Wah, menyebut-nyebut kata kamso rasanya bikin malu aja. Sepertinya kok saya sibuk memuji diri sendiri. Tapi apa boleh buat; nyatanya kamso itu memang indah he he he. Begini. Pada tahun yang telah lewat, saya pernah bekerja sebagai pengrajin fibreglass. Tugas saya membentuk gantungan kunci atau plakat yang sebelumnya masih kasar (ketika dikeluarkan dari cetakan) untuk kemudian dihaluskan. Memang untuk dapat mewujudkan itu diperlukan ketelitian dan ketekunan. Setelah proses penghalusan selesai, akan diperoleh sebuah kreasi indah meski hanya sebuah gantungan kunci. Proses penghalusan itu dimulai dari menggerenda, mengamplas, dan memoles dari sebuah resin cetakan yang tadinya cuma kotak. Pada saat melakukan penggerendaan selalu keluar debu yang kadang tampak seperti kabut, kalau menempel di kulit susah sekali menghilangkannya. Ini yang bikin pusing; padahal sudah mandi dan pakai sabun segala ( seperti orang luluran dengan kapur).

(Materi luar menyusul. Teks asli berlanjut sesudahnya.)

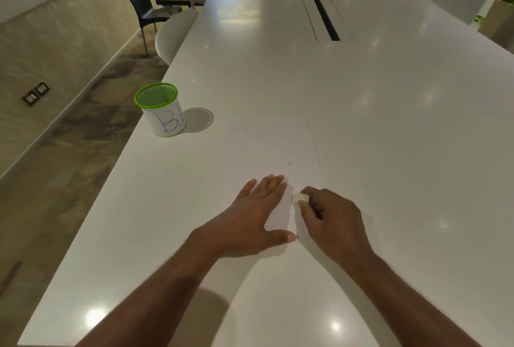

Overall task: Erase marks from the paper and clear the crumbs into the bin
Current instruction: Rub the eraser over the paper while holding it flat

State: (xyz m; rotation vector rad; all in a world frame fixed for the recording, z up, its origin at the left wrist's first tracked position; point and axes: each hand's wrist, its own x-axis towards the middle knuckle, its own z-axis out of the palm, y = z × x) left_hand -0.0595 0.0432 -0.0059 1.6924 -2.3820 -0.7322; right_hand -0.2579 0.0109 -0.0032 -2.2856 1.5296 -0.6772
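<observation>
A white sheet of paper (278,149) lies on the white table (389,124), hard to tell from it apart from its right edge. My left hand (256,213) rests flat on the sheet with its fingers straight and the thumb spread. Just to its right, my right hand (331,216) pinches a small white eraser (299,198) and presses it on the paper. A tiny dark crumb or mark (289,163) sits a little beyond the fingers. The bin (161,110), a small white cup with a green rim and blue letters, stands near the table's left edge.
A long cable slot (325,17) is set into the table's far middle. Chairs (141,4) stand along the left side, one white seat (173,32) tucked against the table's edge. The floor drops away on the left.
</observation>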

Dari debu yang menempel di kulit itulah yang sekarang memberi kenangan begitu mendalam bagi saya.
Suatu hari saya dan teman sekerja hendak makan siang karena perut sudah tak bisa ditahan lagi. Saya sekadarnya saja membersihkan debu fiber yang menempel di tubuh. Kami pun berangkat dan mampir di sebuah rumah yang mirip warung nasi. Dari dalam rumah muncul seorang wanita yang lalu nyeletuk, “Wah sanese mawon, Mas.” (Tempat lain aja, Mas) ucapan yang umum digunakan di Semarang untuk mengusir pengemis.

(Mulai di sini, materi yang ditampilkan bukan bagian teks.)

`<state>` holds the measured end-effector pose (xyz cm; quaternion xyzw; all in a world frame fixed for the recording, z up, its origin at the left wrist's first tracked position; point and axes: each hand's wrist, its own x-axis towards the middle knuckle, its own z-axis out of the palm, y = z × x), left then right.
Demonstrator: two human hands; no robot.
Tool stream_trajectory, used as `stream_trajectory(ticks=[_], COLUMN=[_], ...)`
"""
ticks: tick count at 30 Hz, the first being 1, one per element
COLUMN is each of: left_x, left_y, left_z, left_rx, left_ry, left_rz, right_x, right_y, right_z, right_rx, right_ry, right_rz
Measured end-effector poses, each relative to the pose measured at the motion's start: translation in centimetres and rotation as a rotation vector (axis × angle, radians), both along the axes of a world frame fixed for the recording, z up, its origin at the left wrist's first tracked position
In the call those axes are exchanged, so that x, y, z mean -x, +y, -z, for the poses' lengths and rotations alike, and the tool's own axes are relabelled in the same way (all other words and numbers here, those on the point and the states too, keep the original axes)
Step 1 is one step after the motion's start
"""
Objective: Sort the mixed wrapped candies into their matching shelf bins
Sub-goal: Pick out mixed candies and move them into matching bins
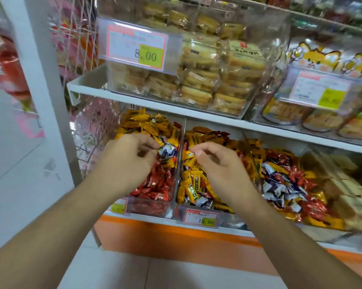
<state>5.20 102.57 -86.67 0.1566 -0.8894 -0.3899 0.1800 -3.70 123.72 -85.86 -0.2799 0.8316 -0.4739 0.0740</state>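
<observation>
White upright post point(40, 86) at far left; clear divider point(179, 161) stands between our hands. Left hand point(126, 157) over the red-and-yellow bin point(153, 203), fingers pinching a blue-white candy point(167, 150). Right hand point(219, 165) over the yellow bin point(196, 207), fingertips pinching a yellow candy point(187, 154). Mixed bin point(286, 184) further right; biscuit box point(196, 65) on the shelf above.

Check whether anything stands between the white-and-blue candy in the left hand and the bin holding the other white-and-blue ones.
Yes. The left hand pinches the white-and-blue candy over the leftmost bin. The clear divider, the right hand and the middle bin lie between it and the right bin with most matching candies.
</observation>
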Motion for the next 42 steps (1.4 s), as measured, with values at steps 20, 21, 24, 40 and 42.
stream_trajectory(ticks=[20, 21, 24, 40, 42], left_x=[5.1, 5.3, 5.7, 5.3, 5.2], left_y=[17.7, 18.0, 18.7, 18.6, 18.5], left_z=[2.1, 2.1, 2.2, 2.0, 1.8], left_rx=[0.242, 0.241, 0.247, 0.217, 0.203], left_ry=[-0.023, -0.030, -0.043, -0.064, -0.057], left_rz=[0.570, 0.571, 0.554, 0.506, 0.493], right_x=[8.9, 8.8, 8.2, 8.5, 8.3], right_y=[27.0, 27.1, 26.8, 26.1, 26.1], right_z=[1.1, 1.1, 1.4, 1.7, 1.4], right_rx=[-0.653, -0.697, -0.786, -0.616, -0.504], right_ry=[0.003, -0.006, 0.044, 0.207, 0.202], right_rz=[0.349, 0.336, 0.298, 0.428, 0.462])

He he he.....kami pun maklum karena memang penampilkan kami yang terlihat kumuh dan berdebu, jadi wajar kalau dikira pengemis.

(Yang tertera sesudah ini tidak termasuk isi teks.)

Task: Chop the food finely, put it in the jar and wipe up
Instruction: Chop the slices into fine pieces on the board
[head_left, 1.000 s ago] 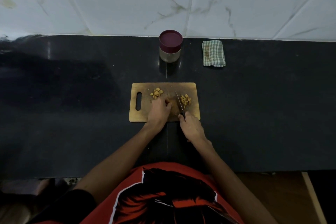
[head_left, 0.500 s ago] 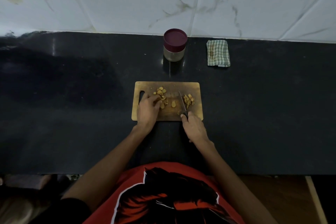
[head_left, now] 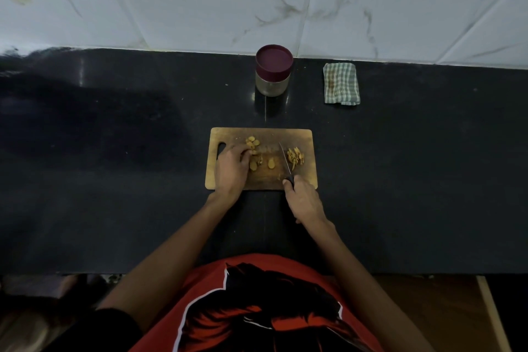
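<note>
We stand at the dark counter [head_left: 114,180] with the board [head_left: 307,180] square in front of us, its long side running left to right. Our right hand [head_left: 304,203] is wrapped round the knife [head_left: 285,161] handle at the board's near edge. The blade points away from us, toward the far edge, and lies between two lots of food. To its right sits a small heap of finer bits [head_left: 295,156], just beside the blade. To its left lie the coarser slices [head_left: 253,143], with two single pieces [head_left: 271,163] nearer us.

Our left hand [head_left: 231,168] rests on the board's left part, fingers curled at the slices; whether it pinches one or only touches them we cannot tell.

The next cut, as we judge it, turns on this: the uncut slices lie left of the blade, right at the left hand, so that hand is the one to feed a piece rightward under the edge, across the blade's line, fingertips tucked back.

The jar [head_left: 273,74] stands at the far side, straight beyond the board, its lid on. The cloth [head_left: 341,84] lies folded to the jar's right, well apart from both hands. Filling and wiping are not yet begun.
</note>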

Dengan malu-malu laper kami pun ngeloyor pergi, karena rumah itu pun ternyata juga bukan rumah makan! Juga pernah suatu hari saya sangat mengharapkan kehadiran wesel hasil dari menggambar kartun yang telah dimuat di sebuah media; tapi harapan itu tak terpenuhi, karena dari pagi hingga sore, tak ada pak pos yang nongol.Akibatnya, dari pagi hingga sore hari tak sebatang rokok pun terisap. Karena tak tahan dengan asamnya mulut, maka saya pun melakukan apa yang paling mungkin saya lakukan. Kebetulan di rumah ada gitar; kebetulan pula saya bisa nyanyi walau tak merdu-merdu amat; dan kebetulannya lagi, saya dianugerahi nyali.
Maka pada sore itu saya jadi penyanyi. Bukan jadi bintang Indonesian Idol, atau artis akademi fantasi, tapi jadi pengamen. Satu keinginan saya sederhana saja, yaitu sebungkus rokok. Dengan harapan kuat dan tekat bulat, saya pun nyanyi dari rumah ke rumah. Ada yang memberi, tapi ada yang tidak. ada yang memberi sedikit, ada pula yang banyak. Hasilnya? Tentu saja duit recehan. Tapi bukan itu saja, yang mengagetkan hasilnya lebih dari yang saya harapkan. Saya tak hanya mampu membeli rokok, tapi juga mie rebus dan makanan gorengan. Masih ada sedikit sisa uang lagi buat besoknya, ....asyiiik!
Demikian sebagaimana diceritakan kepada penulis.